In the listing that follows, the lines starting at the one containing "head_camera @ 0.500" and ending at the one containing "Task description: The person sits" are to be returned exactly, both boundary lines included, and no others.

# Record set
◇ ◇ ◇ ◇ ◇
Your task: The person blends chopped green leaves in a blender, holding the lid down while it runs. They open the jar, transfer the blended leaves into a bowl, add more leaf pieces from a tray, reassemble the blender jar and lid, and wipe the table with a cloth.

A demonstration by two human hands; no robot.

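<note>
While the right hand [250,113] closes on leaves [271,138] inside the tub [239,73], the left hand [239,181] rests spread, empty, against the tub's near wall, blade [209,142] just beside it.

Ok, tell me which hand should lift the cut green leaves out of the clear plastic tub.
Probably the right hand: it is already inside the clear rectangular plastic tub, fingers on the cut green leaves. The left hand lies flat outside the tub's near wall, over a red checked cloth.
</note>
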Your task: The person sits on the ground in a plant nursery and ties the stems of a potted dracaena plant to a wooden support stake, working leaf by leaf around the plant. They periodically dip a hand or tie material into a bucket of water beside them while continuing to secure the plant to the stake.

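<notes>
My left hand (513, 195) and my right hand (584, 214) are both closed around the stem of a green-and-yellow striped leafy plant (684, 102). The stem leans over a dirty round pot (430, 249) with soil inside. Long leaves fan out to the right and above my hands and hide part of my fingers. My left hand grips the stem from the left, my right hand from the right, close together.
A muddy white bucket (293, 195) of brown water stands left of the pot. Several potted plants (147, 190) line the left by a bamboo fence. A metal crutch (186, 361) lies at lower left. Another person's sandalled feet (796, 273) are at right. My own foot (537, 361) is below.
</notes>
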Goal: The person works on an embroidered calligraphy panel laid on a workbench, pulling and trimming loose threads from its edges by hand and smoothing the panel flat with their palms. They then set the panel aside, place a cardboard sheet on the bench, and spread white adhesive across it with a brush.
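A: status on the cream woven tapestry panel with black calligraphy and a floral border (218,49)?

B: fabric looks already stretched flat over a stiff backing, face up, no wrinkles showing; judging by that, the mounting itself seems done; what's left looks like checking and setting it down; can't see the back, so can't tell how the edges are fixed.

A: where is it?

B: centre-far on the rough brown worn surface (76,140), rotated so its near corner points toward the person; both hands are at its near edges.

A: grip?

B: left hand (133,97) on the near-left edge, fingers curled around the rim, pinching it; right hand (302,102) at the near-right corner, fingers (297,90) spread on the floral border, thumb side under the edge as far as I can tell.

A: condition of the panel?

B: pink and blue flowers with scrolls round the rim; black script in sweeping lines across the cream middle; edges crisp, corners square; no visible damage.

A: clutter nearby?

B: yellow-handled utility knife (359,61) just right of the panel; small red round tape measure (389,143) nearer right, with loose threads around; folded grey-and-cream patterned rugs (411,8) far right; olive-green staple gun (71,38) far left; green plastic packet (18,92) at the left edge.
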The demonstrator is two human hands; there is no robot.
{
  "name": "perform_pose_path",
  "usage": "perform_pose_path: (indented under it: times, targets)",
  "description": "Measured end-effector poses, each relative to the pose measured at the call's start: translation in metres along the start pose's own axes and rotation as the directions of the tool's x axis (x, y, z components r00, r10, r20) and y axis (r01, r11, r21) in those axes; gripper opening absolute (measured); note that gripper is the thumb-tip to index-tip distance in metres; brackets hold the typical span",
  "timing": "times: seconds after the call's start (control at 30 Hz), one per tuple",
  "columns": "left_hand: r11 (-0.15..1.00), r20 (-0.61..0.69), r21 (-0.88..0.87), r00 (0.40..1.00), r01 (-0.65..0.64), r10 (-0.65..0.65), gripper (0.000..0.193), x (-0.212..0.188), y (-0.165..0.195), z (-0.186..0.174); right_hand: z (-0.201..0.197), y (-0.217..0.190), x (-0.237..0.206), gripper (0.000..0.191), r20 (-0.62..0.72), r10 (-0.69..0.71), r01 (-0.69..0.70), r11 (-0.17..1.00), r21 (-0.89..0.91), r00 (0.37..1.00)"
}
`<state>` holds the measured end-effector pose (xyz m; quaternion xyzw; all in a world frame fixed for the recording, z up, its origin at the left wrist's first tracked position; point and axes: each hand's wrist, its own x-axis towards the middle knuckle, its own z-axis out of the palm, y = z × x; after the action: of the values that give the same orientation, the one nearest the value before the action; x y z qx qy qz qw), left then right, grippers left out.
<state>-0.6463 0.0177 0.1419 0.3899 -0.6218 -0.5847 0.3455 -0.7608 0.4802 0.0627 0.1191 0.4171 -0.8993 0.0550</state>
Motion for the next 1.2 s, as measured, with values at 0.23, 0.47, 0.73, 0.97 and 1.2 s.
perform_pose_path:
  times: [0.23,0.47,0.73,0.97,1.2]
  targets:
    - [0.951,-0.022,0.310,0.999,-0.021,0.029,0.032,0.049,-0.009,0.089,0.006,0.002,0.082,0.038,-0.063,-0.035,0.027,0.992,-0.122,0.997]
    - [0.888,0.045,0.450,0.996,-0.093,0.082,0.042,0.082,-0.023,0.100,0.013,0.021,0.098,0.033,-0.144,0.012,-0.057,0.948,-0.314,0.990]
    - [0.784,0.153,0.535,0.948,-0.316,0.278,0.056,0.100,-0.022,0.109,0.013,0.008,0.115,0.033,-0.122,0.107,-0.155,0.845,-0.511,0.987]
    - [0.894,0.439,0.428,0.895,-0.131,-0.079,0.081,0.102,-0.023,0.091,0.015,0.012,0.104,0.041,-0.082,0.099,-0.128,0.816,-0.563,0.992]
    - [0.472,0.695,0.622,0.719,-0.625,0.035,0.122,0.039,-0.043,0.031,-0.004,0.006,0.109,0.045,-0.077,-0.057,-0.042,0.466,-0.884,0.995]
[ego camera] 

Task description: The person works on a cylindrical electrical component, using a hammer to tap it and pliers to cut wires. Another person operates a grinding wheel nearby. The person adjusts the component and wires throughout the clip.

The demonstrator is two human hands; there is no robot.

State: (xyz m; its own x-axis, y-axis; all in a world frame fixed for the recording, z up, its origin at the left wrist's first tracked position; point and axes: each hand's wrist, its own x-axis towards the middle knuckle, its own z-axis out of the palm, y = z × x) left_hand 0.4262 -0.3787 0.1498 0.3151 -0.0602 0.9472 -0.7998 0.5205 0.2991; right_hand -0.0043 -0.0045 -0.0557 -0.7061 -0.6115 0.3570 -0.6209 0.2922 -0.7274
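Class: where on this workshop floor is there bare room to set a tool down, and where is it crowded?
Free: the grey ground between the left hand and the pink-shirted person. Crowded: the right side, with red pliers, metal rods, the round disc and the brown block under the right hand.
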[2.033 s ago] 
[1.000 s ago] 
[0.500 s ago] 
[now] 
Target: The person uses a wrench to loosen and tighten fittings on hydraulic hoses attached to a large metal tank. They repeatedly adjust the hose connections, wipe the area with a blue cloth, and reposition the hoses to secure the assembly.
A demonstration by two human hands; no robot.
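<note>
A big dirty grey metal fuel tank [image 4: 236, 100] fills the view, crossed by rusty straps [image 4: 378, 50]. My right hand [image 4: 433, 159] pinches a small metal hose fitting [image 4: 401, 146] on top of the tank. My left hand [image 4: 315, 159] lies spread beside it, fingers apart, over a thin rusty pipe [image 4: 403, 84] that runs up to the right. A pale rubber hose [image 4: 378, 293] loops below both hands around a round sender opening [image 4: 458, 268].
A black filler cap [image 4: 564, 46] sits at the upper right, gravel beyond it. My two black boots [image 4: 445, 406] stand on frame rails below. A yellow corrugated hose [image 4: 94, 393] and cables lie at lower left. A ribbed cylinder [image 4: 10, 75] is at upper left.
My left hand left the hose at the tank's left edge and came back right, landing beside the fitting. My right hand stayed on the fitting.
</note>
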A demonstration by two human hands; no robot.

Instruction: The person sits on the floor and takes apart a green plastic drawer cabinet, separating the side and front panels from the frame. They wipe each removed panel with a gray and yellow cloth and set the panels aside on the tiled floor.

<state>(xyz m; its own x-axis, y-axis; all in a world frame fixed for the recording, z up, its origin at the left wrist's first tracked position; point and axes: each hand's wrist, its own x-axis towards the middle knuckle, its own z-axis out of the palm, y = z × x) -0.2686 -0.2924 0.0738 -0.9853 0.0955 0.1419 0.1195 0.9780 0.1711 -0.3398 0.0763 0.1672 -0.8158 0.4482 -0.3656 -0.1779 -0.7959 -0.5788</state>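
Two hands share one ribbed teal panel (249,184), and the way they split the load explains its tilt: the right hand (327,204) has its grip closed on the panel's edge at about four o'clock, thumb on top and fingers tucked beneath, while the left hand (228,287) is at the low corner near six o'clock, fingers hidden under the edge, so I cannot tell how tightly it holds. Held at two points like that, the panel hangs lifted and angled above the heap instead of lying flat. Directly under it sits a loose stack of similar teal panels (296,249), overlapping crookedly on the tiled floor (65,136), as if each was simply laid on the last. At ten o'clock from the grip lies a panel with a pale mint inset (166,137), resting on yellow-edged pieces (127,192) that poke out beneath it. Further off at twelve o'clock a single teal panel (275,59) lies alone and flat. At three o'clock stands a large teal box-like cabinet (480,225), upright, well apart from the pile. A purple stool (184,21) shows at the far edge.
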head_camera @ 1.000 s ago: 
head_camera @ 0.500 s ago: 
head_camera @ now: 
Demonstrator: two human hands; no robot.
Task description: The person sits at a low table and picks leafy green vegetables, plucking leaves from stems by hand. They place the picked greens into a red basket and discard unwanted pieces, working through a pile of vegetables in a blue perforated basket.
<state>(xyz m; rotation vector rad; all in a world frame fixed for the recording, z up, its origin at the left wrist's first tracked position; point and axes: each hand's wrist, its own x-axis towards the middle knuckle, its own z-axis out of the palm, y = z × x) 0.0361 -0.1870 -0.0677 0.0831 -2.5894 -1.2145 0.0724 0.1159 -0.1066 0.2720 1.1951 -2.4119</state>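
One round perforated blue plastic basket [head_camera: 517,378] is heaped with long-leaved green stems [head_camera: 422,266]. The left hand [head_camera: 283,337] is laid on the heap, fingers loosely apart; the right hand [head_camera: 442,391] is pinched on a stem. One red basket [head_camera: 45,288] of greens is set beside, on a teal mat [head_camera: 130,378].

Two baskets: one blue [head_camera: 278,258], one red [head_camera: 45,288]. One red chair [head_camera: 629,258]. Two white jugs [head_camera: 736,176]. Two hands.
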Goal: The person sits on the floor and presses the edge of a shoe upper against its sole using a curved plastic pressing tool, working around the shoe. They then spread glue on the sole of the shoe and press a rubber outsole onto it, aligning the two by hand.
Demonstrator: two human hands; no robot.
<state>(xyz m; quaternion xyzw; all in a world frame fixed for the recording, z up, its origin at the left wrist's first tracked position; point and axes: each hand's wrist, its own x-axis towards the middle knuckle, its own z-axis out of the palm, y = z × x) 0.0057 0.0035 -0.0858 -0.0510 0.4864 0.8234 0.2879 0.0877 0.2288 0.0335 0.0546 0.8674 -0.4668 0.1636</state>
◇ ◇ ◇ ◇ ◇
# Answer to this exercise
head_camera @ 0.500 s ago: 
head_camera @ now: 
Demonstrator: two human hands; no robot.
Task description: The person sits at a low table and picks leafy green vegetables, plucking leaves from stems by hand. They place the picked greens into a red basket and discard unwanted pieces, working through a pile of vegetables in a blue perforated basket.

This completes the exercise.